(TASK DIRECTIONS): Reproduce exactly the lines from the start of the records through the line containing "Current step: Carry", both included. Leave the pictures out.

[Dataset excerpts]
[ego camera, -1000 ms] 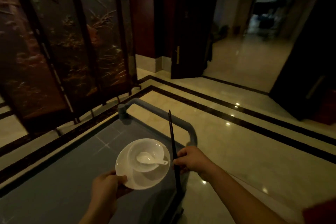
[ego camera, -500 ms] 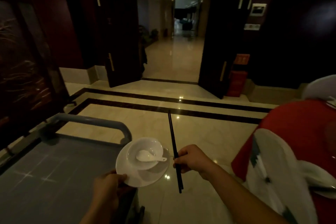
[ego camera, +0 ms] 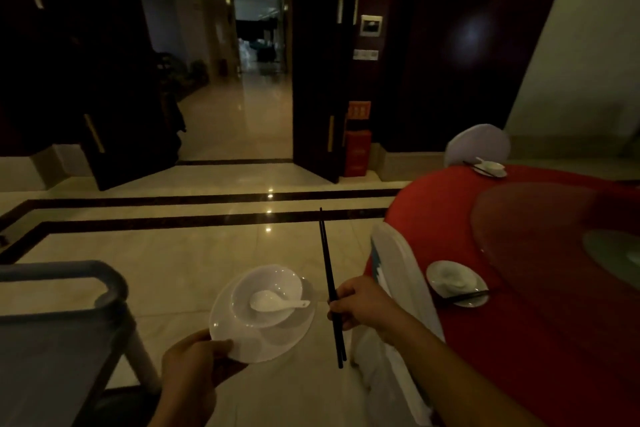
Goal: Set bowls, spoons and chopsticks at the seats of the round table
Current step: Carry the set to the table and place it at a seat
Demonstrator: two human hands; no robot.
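Left hand (ego camera: 194, 369) holds the plate (ego camera: 242, 345) by its rim (bowl (ego camera: 277, 279), spoon (ego camera: 266, 302) loose on it); tilting could spill them. Right hand (ego camera: 363, 305) grips chopsticks (ego camera: 327, 270).

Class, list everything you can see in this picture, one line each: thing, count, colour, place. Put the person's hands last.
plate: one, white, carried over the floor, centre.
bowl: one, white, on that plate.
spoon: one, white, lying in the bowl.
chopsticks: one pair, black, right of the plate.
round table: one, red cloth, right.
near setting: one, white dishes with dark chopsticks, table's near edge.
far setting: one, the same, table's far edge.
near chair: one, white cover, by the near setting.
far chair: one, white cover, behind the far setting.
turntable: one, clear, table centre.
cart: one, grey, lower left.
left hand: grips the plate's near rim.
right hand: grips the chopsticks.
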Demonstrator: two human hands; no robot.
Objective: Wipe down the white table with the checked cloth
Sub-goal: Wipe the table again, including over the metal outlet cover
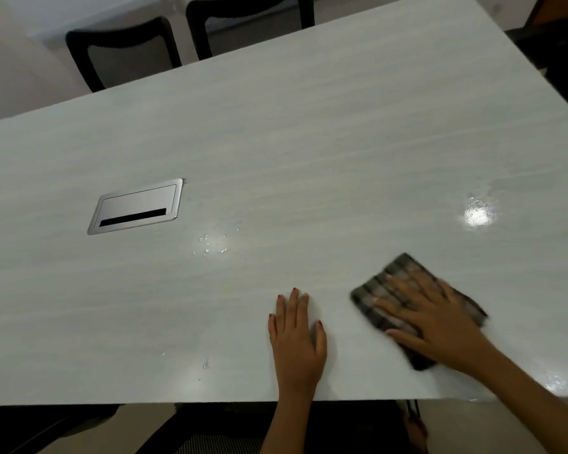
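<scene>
At the lower centre of the frame, the left hand [295, 332] lies flat with straight fingers on the glossy, faintly grained white worktop [309, 142]. At lower right, the right hand [440, 326] presses with spread, straight fingers on the folded checked cloth [400, 271], a dark grey-brown rectangle with blurred edges. Mid-frame, water droplets [214, 244] bead on the surface. A brushed-metal rectangular cable hatch [135, 206] sits at the left. Two black mesh-backed chairs [122, 50] stand at the top.

Your table [309, 126] is white with faint grey streaks; your cloth [398, 269] is dark grey-brown check; hatch [135, 204] silver; chairs [79, 57] black.
</scene>
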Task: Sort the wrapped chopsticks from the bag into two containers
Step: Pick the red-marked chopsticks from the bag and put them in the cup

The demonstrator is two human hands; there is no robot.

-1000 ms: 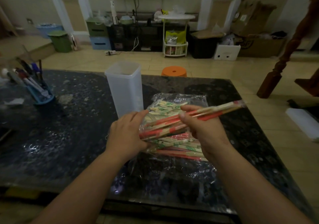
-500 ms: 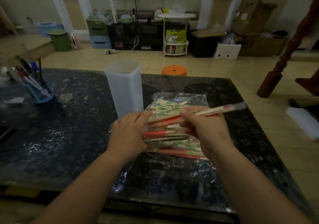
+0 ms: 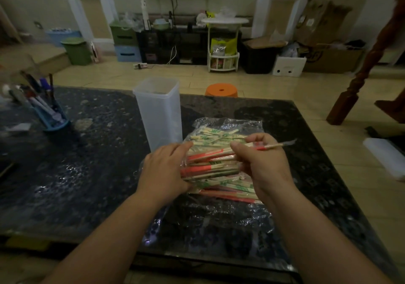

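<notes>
While the clear crinkly plastic bag (image 3: 219, 222) lies on the dark speckled stone table (image 3: 87, 174), its pile of red- and green-wrapped chopsticks (image 3: 210, 170) is gripped at the left end by the left hand (image 3: 163, 170) (fingers curled round). One red-wrapped pair (image 3: 270, 146) is pinched between thumb and fingers of the right hand (image 3: 263, 165). Just behind, a tall translucent plastic container (image 3: 158, 113) is stood upright.

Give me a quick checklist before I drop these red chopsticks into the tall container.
1. Right hand grips the red-wrapped chopsticks: ok.
2. Left hand clear of that bundle: not ok, it holds the other end.
3. Tall container upright, top open: ok.
4. No green-wrapped chopsticks caught in the grip: cannot tell.
5. Second container ready for the green ones: cannot tell, none plainly in view.
</notes>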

(TASK ANSWER):
[ego camera, -1000 ms] 
[ego camera, -500 ms] 
[ego camera, +0 ms] 
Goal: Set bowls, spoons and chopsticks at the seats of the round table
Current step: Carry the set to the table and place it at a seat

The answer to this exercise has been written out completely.